[Data below]
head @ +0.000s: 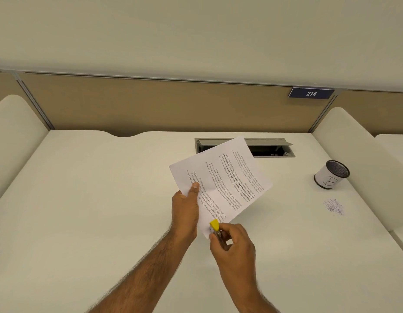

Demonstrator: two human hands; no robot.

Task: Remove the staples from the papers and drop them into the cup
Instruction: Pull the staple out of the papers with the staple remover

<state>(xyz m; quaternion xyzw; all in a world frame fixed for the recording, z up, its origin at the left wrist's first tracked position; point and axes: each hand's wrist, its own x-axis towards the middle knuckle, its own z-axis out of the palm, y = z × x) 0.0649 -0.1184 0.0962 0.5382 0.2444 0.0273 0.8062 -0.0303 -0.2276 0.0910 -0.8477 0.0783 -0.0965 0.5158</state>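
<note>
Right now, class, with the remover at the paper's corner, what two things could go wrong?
The papers are held in the left hand, unsupported; tugging with the staple remover in the right hand may tear the corner. The cup stands well off to the right; anything pulled free could drop short.

One head-worn wide-angle view looks forward and down from close above the desk [83,211] toward its partition [150,105]

My left hand [185,213] up, thumb on top, pinches papers [225,175] at edge. My right hand [235,247] just beside and below it, fingers curled, grips staple remover [215,225]. Both forearms bare, reaching forward.
</note>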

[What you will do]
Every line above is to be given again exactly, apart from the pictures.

[Solution to this problem]
head @ +0.000s: 

Demonstrator: two human hands; no robot.

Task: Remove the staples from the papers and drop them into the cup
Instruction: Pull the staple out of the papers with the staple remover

<state>(xyz m; quaternion xyzw; all in a world frame fixed for the recording, z up, its origin at the left wrist's first tracked position; point and axes: each hand's wrist, its own x-axis towards the middle knuckle, its own z-axis out of the palm, y = z × x) 0.0649 -0.1184 0.0962 0.5382 0.2444 0.0273 0.8062 -0.0303 -0.2276 0.0910 -0.8477 0.0783 -0.0965 0.5158</state>
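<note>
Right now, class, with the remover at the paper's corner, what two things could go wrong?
The papers are held in the left hand, unsupported; tugging with the staple remover in the right hand may tear the corner. The cup stands well off to the right; anything pulled free could drop short.

One head-worn wide-angle view looks forward and down from close above the desk [83,211] toward its partition [150,105]

My left hand [185,213] up, thumb on top, pinches papers [225,175] at edge. My right hand [235,247] just beside and below it, fingers curled, grips staple remover [215,225]. Both forearms bare, reaching forward.
</note>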

No additional output will be given.